Uncertainty-guided Open-Set Source-Free Unsupervised Domain Adaptation with Target-private Class Segregation
Mattia Litrico, Davide Talon, Sebastiano Battiato, Alessio Del Bue, Mario Valerio Giuffrida, Pietro Morerio
TL;DR
This work tackles Source-Free Open-set UDA (SF-OSDA), where no source data is accessible during adaptation and the target domain contains novel classes. It introduces a granular approach to target-private classes by extending the classifier with private prototypes $W_P$ alongside shared prototypes $W_S$, initialized via clustering on target features and aligned to source prototypes. Pseudo-labels are progressively refined through neighbours-consensus and uncertainty-based sample selection, while learning is regularized by a novel NL-InfoNCELoss that integrates negative learning into contrastive learning, improving robustness to noisy pseudo-labels. The method achieves state-of-the-art performance on Office31 and Office-Home SF-OSDA benchmarks and reveals the underlying semantics of target-private classes, enabling potential novel class discovery with a well-structured feature space.
Abstract
Standard Unsupervised Domain Adaptation (UDA) aims to transfer knowledge from a labeled source domain to an unlabeled target but usually requires simultaneous access to both source and target data. Moreover, UDA approaches commonly assume that source and target domains share the same labels space. Yet, these two assumptions are hardly satisfied in real-world scenarios.
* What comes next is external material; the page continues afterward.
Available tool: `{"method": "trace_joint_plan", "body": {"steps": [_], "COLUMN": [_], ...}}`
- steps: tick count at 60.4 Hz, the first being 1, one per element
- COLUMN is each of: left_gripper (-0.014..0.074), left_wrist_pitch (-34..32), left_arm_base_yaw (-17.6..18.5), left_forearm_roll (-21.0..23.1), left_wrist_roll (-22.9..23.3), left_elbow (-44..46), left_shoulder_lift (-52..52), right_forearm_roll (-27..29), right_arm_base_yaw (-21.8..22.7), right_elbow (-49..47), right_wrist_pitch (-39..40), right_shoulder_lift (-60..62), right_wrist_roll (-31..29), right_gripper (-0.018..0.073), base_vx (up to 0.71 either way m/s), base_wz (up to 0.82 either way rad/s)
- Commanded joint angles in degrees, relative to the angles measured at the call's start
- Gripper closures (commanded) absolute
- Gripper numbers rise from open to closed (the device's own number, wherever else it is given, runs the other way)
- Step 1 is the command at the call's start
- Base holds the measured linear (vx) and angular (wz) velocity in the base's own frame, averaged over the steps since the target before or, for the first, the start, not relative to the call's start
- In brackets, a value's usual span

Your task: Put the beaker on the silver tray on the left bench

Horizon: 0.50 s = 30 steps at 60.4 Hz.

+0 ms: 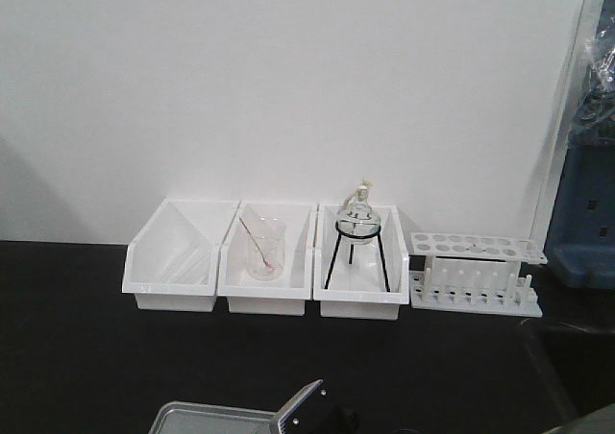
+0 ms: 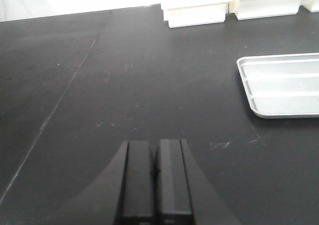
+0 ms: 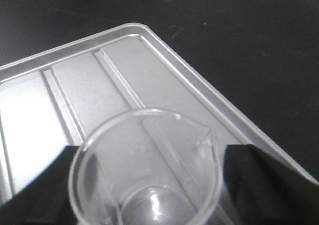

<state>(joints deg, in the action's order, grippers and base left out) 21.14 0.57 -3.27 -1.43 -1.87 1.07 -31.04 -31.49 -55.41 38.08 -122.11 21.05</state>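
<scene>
Glass beaker sits pinched between the right gripper fingers directly above the silver tray, rim upward, so release requires only a vertical descent; the left gripper, pressed together, rests idle beside the tray.

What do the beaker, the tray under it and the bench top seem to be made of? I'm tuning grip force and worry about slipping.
The beaker: clear, glossy glass by its see-through wall and bright glints. The silver tray: likely metal, dull satin grey with pressed ridges and soft reflections. The left bench: matte black top, faintly scuffed; material unclear.
</scene>
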Motion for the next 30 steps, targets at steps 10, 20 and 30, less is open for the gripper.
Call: {"method": "trace_joint_plan", "body": {"steps": [10,20,30], "left_gripper": [0.0595,0.0595,0.0595], "left_wrist_pitch": [-4.63,-4.63,-4.63], "left_arm_base_yaw": [0.31,0.31,0.31], "left_forearm_roll": [0.15,0.15,0.15], "left_wrist_roll": [0.10,0.10,0.10], "left_elbow": [-1.14,-1.14,-1.14], "left_shoulder_lift": [0.42,0.42,0.42], "right_forearm_roll": [1.06,1.06,0.19], "right_arm_base_yaw": [0.05,0.25,0.25], "right_elbow": [-1.32,-1.32,-1.26], "right_wrist_pitch": [3.66,3.04,-1.12], "right_shoulder_lift": [7.40,13.95,24.41], "right_wrist_roll": [-0.56,0.45,7.83], "right_gripper": [-0.0165,-0.0137,-0.0061], "base_vx": [0.00,0.00,0.00], "base_wz": [0.00,-0.01,0.00]}}
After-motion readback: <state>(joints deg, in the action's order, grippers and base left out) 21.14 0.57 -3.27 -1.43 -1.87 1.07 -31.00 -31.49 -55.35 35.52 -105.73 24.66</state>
This paper considers the more challenging Source-Free Open-set Domain Adaptation (SF-OSDA) setting, where both assumptions are dropped. We propose a novel approach for SF-OSDA that exploits the granularity of target-private categories by segregating their samples into multiple unknown classes. Starting from an initial clustering-based assignment, our method progressively improves the segregation of target-private samples by refining their pseudo-labels with the guide of an uncertainty-based sample selection module. Additionally, we propose a novel contrastive loss, named NL-InfoNCELoss, that, integrating negative learning into self-supervised contrastive learning, enhances the model robustness to noisy pseudo-labels. Extensive experiments on benchmark datasets demonstrate the superiority of the proposed method over existing approaches, establishing new state-of-the-art performance. Notably, additional analyses show that our method is able to learn the underlying semantics of novel classes, opening the possibility to perform novel class discovery.